Estaba al frente de hombres y mujeres extraordinarios; rigurosos estudiantes durante décadas de la conducta humana. Y mi velo de colombiano, que menosprecia las ciencias de las emociones, me impedía reconocerlo.
La última instancia
Porque en Colombia lo que tiene que ver con las emociones es considerado menor, o prescindible.
El que revela y le da importancia a sus sentimientos se suele ver como frágil. El deprimido carece de coraza, de fortaleza, de temple. Y puede sentirse avergonzado por sufrir una enfermedad de débiles, de blandengues.
Incluso la gente se burla del trastornado con expresiones como «se lo llevaron a Sibaté», un pueblo a las afueras de Bogotá donde décadas atrás había un lúgubre manicomio.
En general, nosotros vamos al psicoterapeuta en última instancia, o por derivación de un médico -digamos- tradicional.
En Colombia las artes, la filosofía y las ciencias sociales son áreas de segunda, frívolas. Lo que da réditos tangibles, en cambio, es prioridad. Porque pensar necesita tiempo, implica dolor y no tiene retribuciones inmediatas.
Lo bueno y lo malo
Patricia Saavedra es colombiana, vive en Argentina hace 7 años y es licenciada en psicopedagogía.
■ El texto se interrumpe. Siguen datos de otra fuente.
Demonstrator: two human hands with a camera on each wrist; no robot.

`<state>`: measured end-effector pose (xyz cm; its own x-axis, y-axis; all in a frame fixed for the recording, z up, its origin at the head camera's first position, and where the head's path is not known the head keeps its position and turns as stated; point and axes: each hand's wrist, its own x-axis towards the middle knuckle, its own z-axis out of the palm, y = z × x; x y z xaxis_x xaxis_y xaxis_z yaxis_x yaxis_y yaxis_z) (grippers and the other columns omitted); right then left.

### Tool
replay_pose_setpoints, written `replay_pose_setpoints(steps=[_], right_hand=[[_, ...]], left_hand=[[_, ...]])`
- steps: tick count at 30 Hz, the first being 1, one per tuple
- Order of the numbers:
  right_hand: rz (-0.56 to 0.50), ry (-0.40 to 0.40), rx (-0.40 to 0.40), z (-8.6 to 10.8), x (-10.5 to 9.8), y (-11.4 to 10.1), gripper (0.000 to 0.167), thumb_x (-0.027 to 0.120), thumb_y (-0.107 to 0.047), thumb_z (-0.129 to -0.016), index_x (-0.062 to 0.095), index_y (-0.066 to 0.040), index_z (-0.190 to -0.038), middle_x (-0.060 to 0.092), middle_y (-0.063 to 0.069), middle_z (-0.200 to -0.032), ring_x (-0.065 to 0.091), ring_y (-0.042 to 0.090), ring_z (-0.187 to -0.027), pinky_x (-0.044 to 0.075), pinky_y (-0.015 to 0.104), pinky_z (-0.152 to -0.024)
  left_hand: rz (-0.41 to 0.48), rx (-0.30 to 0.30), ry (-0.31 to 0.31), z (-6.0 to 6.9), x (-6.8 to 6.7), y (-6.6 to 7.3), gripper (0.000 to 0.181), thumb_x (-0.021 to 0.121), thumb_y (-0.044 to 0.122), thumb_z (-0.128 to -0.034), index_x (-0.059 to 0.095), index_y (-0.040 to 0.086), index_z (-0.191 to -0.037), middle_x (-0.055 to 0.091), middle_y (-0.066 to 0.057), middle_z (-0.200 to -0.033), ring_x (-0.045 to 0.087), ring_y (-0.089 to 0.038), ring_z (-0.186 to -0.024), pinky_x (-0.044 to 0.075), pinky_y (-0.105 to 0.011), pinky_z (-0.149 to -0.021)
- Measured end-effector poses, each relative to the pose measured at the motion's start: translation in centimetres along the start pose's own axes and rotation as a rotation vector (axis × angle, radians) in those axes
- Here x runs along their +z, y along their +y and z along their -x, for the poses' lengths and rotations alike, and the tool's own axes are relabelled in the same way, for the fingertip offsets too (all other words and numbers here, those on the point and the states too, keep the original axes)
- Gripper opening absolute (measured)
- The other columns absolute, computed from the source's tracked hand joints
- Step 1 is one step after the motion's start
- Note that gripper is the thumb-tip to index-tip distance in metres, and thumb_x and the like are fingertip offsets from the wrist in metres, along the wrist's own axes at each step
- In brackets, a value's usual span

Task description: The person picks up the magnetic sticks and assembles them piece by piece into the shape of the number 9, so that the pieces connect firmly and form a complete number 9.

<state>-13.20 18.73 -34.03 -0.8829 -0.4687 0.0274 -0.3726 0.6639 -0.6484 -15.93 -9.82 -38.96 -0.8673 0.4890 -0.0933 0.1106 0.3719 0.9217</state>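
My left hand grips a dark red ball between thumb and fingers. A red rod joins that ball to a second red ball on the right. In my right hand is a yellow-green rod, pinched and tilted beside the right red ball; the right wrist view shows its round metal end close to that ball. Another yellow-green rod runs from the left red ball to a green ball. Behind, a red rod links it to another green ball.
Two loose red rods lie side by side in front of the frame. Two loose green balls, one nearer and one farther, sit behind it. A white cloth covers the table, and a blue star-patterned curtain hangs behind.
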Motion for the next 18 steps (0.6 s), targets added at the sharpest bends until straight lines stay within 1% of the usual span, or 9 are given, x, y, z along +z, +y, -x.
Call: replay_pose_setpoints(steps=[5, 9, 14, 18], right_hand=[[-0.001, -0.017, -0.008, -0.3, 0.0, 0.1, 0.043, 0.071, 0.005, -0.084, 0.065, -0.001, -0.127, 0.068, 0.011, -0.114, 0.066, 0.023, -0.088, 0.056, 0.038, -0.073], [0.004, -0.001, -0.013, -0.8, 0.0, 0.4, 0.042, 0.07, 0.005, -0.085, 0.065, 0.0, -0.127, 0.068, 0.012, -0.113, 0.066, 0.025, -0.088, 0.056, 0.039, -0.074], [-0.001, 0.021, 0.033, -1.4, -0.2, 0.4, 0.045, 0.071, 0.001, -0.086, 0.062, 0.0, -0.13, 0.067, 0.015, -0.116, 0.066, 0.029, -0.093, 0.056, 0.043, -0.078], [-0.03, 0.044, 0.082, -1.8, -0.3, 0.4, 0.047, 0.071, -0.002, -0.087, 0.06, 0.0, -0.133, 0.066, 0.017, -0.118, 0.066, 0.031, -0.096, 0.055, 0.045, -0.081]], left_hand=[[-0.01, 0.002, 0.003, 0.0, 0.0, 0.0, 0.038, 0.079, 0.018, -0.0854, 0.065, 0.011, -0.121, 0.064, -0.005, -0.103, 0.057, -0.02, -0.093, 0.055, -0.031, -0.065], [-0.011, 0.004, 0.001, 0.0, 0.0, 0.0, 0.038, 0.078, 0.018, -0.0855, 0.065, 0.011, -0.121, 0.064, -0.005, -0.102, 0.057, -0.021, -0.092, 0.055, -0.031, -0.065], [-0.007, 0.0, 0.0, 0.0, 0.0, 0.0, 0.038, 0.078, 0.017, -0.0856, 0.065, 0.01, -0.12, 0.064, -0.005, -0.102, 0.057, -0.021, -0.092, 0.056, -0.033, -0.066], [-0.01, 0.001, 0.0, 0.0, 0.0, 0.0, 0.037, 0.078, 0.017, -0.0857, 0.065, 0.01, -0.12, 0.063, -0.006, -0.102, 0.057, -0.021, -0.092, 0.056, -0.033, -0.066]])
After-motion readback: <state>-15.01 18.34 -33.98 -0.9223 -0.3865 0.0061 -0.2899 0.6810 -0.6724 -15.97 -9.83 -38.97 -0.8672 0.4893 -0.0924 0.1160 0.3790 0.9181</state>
Algunas de mis teorías, que en realidad son impresiones, fueron corroboradas por ella.
«Los colombianos somos más de resolver nosotros mismos o buscar ayuda en gente de confianza«, me dijo. Los argentinos, por otra parte, «encuentran ese apoyo en el terapeuta».
Uno de los beneficios que Patricia encuentra de ejercer en Argentina es que acá «se ve al paciente con respeto, como persona, sin etiquetas patológicas«.
Y una de las cosas que le han sorprendido es que los argentinos sepan tanto de medicamentos: que puedan recetar un clonazepam para dormir o litio para un trastorno bipolar.
Acá, en efecto, las contraindicaciones de una risperidona son cultura general.
Mientras el argentino puede tener síndrome de hipocondriaco, los colombianos podemos tener anosognosia, la patología del que no reconoce la enfermedad.
Porque nosotros, en general, «somos» fuertes, rígidos, disciplinados. El argentino es existencialista, romántico, testarudo.
No creo que ninguna de las dos culturas sea del todo buena o mala.
El pragmatismo nos impide reconocer y aprender de nuestros errores, pero la excesiva introspección del argentino también puede llevar a la falta de iniciativa, al negativismo, a la intransigencia.
Por qué
¿Por qué somos como somos? Hay factores históricos, geográficos y un largo etcétera que explican por qué los colombianos vamos tan poco y los argentinos tanto al terapeuta.
En general, expertos colombianos me han dicho que el conflicto armado de al menos 50 años nos ha convertido pragmáticos y que la fortaleza de la institución familiar permite que en Colombia no necesitemos de algún outsider que nos diga quiénes somos.
En Argentina, por el contrario, los padres no pueden contestarle a sus hijos quiénes son, porque la mayoría son inmigrantes europeos con una identidad difusa.
Si es que «los argentinos están locos», como se suele decir, Patricia coincide conmigo en que los colombianos necesitamos un poco de locura.
Y los argentinos, lo dicen ellos mismos, tienen que dejar de «buscarle la quinta pata al gato«.